McCormick v. Stowe Lumber Co.

Decision Date11 April 1962
Docket NumberNo. 10938,10938
PartiesJoyce McCORMICK, Appellant, v. STOWE LUMBER COMPANY, Appellee.
CourtTexas Court of Appeals

Taylor & Taylor, Temple, Byrd, Davis & Eisenberg, Austin, for appellant.

Brown, Sparks & Erwin, Austin, for appellee.

RICHARDS, Justice.

This is a summary judgment case. Suit was originally brought by Joyce McCormick, appellant, against Stowe Lumber Company, appellee, to recover damages for personal injuries sustained by appellant while riding in an automobile driven by Lou Anne Keller which collided with the rear-end of a truck owned by Stowe Lumber Company. In the first original petition appellant joined Lou Anne Keller as a party defendant, alleging that on June 13, 1959 at the intersection of Highway 81 and Farm Road 346 in Belton, Texas the car driven by Lou Anne Keller, in which appellant was riding as a passenger, was struck by a truck owned by Stowe Lumber Company and operated by its employee, and as a result of the collision appellant was injured; that the injuries suffered by appellant were 'directly and proximately' caused by the negligence of Lou Anne Keller and also by the negligence of the driver of appellee's truck, each being guilty of many acts of negligence which jointly and severally proximately caused the injuries suffered by appellant.

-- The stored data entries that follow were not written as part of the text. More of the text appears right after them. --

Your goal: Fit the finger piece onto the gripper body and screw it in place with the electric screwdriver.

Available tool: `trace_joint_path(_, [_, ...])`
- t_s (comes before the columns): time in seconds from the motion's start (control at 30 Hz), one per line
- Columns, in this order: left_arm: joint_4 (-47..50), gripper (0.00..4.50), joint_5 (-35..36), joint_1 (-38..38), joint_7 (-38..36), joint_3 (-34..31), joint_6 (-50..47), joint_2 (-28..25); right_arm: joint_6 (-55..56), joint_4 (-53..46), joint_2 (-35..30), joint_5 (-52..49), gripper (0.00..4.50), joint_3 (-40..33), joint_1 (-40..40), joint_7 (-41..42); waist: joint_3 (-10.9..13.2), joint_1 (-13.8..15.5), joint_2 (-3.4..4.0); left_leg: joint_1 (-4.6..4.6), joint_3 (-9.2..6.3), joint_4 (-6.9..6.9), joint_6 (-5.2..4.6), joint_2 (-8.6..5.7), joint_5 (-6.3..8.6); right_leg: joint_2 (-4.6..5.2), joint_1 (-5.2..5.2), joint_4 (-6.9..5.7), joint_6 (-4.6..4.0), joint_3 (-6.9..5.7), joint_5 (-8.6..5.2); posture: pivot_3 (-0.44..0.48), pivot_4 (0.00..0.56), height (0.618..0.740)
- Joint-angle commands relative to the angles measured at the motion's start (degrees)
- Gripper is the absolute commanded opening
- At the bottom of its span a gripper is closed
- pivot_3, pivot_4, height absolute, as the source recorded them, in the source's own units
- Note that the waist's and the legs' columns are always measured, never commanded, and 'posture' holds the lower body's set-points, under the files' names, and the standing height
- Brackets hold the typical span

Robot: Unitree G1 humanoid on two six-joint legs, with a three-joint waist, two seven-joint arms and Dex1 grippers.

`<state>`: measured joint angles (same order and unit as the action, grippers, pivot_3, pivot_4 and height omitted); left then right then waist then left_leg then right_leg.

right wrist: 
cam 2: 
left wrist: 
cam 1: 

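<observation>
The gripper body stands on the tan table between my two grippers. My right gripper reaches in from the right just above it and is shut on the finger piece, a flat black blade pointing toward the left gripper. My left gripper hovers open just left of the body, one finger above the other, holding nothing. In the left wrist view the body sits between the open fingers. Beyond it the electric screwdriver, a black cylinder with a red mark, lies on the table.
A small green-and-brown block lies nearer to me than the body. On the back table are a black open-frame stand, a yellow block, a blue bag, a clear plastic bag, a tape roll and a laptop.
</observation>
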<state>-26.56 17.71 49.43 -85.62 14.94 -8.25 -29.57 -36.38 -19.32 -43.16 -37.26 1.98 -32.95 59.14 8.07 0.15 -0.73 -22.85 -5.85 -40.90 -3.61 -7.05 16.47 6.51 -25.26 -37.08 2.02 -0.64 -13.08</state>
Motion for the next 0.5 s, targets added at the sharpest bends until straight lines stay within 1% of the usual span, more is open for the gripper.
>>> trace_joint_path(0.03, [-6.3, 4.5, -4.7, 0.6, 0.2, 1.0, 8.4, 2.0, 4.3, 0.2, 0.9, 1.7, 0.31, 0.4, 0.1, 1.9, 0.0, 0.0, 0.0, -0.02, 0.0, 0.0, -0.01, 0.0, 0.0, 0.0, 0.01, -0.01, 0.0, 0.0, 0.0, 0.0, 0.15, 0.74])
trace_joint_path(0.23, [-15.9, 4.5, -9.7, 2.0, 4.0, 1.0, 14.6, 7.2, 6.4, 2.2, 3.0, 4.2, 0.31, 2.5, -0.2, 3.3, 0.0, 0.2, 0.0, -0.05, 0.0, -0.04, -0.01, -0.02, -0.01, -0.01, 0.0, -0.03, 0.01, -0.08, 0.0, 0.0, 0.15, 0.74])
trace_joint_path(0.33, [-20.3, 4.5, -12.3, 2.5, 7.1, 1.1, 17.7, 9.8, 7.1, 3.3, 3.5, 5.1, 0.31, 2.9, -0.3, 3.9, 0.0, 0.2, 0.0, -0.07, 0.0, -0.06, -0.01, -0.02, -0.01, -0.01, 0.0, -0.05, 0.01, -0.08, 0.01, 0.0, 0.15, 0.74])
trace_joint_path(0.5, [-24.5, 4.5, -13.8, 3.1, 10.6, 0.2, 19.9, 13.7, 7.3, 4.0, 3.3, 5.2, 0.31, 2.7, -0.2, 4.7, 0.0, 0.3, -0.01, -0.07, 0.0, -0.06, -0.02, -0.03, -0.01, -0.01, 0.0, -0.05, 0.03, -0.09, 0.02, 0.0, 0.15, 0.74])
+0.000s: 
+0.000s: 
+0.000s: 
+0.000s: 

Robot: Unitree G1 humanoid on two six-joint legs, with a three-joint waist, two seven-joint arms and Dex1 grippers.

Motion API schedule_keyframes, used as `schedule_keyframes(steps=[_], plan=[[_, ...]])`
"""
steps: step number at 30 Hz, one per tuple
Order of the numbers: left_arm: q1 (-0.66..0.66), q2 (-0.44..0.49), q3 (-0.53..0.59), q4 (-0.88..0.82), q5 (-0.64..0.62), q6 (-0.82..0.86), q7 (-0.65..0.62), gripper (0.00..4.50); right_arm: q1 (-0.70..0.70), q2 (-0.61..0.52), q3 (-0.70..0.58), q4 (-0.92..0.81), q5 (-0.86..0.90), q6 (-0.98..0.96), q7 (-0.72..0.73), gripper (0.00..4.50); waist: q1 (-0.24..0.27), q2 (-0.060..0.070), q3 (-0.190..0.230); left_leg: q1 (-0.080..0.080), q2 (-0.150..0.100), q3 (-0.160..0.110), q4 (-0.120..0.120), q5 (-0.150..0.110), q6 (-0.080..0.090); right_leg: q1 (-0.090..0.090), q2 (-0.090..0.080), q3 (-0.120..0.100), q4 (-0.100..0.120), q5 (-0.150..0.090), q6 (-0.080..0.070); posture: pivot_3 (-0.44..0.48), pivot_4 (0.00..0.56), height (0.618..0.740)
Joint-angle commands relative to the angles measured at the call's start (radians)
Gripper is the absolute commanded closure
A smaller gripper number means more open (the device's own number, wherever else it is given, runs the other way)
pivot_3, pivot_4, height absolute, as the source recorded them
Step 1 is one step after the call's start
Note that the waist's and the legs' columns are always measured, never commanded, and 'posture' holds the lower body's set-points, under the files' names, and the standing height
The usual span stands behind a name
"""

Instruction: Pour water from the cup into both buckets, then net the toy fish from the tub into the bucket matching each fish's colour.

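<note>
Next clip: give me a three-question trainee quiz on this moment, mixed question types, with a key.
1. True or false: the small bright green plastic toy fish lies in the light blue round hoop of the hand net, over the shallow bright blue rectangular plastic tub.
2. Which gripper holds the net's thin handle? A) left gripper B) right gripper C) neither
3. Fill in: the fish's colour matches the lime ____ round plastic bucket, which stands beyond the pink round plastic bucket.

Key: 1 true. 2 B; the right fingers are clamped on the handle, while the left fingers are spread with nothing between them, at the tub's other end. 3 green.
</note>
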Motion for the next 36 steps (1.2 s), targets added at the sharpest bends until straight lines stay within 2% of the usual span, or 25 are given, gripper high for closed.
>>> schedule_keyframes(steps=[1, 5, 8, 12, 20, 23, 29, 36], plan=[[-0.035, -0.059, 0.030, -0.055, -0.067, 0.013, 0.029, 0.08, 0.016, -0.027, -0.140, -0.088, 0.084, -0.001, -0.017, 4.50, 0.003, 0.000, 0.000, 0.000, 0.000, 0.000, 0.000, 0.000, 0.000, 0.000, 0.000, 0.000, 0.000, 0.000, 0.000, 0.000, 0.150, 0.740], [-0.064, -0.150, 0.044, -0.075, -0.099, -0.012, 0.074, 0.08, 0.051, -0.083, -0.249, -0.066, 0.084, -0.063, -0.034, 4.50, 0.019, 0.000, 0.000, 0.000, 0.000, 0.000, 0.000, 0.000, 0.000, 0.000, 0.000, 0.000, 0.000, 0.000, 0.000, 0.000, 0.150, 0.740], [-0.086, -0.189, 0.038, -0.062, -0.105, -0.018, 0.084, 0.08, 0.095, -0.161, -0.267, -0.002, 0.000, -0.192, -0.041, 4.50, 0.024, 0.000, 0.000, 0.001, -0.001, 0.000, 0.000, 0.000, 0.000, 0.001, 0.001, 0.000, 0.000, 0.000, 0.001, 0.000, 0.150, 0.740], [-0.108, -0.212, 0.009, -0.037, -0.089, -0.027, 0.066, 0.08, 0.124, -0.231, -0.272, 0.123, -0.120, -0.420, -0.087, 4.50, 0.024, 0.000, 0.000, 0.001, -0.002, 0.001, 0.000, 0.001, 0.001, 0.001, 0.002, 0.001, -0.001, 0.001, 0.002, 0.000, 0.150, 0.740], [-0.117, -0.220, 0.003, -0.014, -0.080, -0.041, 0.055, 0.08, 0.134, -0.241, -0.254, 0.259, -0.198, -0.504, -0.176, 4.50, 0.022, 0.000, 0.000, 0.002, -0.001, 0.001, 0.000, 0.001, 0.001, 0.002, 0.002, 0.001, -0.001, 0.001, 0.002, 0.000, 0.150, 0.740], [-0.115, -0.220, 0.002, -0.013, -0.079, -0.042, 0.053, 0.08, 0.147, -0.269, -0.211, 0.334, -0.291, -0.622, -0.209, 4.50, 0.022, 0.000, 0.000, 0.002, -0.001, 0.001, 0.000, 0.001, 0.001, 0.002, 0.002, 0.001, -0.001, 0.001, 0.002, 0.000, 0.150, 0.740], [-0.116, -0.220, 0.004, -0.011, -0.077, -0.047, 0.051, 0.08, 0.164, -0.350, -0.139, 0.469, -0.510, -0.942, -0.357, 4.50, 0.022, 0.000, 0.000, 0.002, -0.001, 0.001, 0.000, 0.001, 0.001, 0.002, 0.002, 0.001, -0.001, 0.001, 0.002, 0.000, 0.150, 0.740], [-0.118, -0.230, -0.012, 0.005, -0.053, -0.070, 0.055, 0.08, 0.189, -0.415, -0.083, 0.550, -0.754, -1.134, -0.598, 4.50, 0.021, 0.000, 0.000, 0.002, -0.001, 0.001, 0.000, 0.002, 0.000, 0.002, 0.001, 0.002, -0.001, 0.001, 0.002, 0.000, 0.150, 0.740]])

Appellee Stowe Lumber Company moved for summary judgment against appellant upon the ground that the pleadings together with depositions of Lou Anne Keller and appellant showed as a matter of law that defendant Lou Anne Keller was negligent at the time of the collision, which negligence was a proximate cause of the collision and the injuries sustained by appellant; that at the time fo the collision appellant and Lou Anne Keller were engaged in a joint enterprise and taat the negligence on the part of Lou Anne Keller was imputed to appellant. Appellant filed her reply to the motion for summary judgment denying that appellee was entitled to summary judgment and in the alternative in the event appellee was granted a summary judgment, appellant asked for summary judgment in her favor against Lou Anne Keller, which reply was supported by appellant's affidavit which in substance denied that appellant had any control over Lou Anne Keller who was the driver of the automobile at the time of the collision. Lou Anne Keller answered by special exceptions, general denial and specially denied that she was guilty of any negligence proximately causing the collision.

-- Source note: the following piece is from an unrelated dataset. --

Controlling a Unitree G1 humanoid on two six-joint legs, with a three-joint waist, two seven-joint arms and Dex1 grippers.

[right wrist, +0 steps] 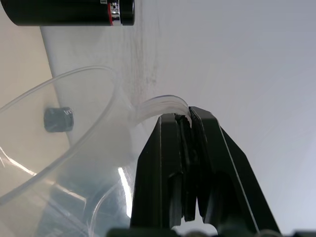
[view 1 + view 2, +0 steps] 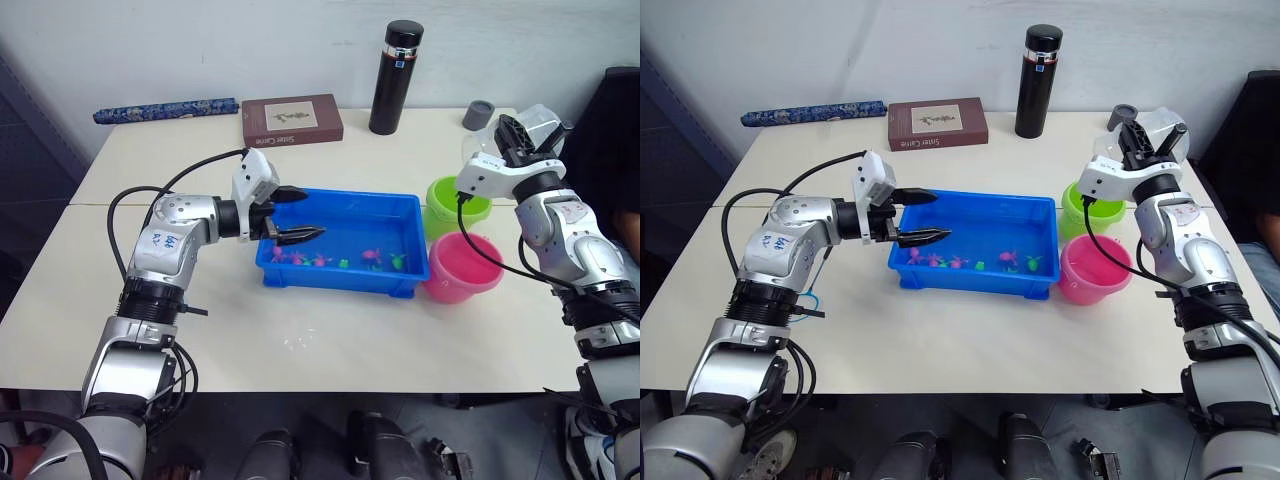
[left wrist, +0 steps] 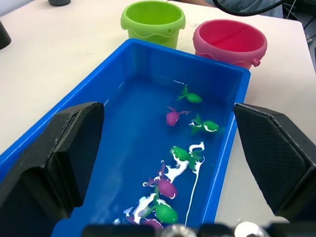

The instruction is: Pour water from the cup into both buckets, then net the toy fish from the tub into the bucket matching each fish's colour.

On February 17, 1961 the Trial Court heard appellee's motion for judgment and considered the pleadings then on file, the depositions of appellant, Lou Anne Keller and William T. Headrick, a police officer for the City of Belton who had investigated the collision which occurred within the city limits of the City of Belton, and the hearing having concluded on the same day, took the motion under advisement.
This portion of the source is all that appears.